Hearing little bronze cuckoos and the other species of the rainforest was not only a pleasantry but a necessity for the purposes of fieldwork. From day one of sampling I needed to be able to identify the species I heard to get an accurate representation on of the presence and absence of the jungle denizens. This meant learning the calls of up to 100 species in advance with only a week or so in the field to actually hear and see them in real life. Thus, much time was devoted to sitting in front of an Australian bird app, playing calls until my partner and I could ID successfully. By the end of sampling, some species were so familiar I could ID them in my sleep but rarer individuals such as the congeneric shining bronze cuckoo (Chrysococcyx lucidus), still required the playback of our digital recordings.
This process of learning bird song in advance gave a real appreciation for its necessity in fieldwork and in birding in general.

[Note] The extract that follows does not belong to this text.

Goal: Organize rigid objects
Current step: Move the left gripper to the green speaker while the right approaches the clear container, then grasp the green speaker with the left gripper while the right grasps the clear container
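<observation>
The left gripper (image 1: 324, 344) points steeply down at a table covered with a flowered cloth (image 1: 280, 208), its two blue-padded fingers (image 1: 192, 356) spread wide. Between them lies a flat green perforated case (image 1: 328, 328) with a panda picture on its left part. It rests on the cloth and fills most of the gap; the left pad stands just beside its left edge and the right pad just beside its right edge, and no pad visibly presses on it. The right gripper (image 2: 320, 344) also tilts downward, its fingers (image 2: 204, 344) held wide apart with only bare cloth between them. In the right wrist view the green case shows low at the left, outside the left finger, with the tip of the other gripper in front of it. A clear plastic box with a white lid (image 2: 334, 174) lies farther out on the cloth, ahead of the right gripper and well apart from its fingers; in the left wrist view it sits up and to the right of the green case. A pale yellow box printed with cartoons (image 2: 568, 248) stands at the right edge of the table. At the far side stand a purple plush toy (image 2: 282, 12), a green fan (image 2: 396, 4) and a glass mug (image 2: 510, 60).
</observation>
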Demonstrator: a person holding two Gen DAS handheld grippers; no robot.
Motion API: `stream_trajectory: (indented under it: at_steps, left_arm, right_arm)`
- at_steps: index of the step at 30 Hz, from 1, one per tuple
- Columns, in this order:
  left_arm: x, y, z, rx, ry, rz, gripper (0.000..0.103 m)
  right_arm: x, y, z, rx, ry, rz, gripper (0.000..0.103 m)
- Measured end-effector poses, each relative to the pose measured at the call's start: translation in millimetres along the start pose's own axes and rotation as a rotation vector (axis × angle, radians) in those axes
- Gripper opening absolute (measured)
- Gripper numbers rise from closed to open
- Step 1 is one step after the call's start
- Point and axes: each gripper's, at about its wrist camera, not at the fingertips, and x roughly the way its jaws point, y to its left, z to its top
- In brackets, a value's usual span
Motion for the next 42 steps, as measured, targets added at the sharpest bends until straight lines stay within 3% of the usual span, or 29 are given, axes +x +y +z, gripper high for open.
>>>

In the rainforest, most identification is based on song as small, skulking birds at some distance through the dense foliage can be difficult to observe. I'm pretty good at identifying British birds by song or call but that is from years of passive (and sometimes active) learning, one species at a time. However I had never attempted the songster crash course before on other international trips (which would have been especially useful in Honduras). From now on I will make an effort to get to know the birds of a new country in advance, by sight and by sound.
The little bronze cuckoo is another brood-parasitic cuckoo but there are many members of the Cuciliformes which are neither brood-parastic nor especially cuckoo-like including the charismatic roadrunners (Geococcyx spp.).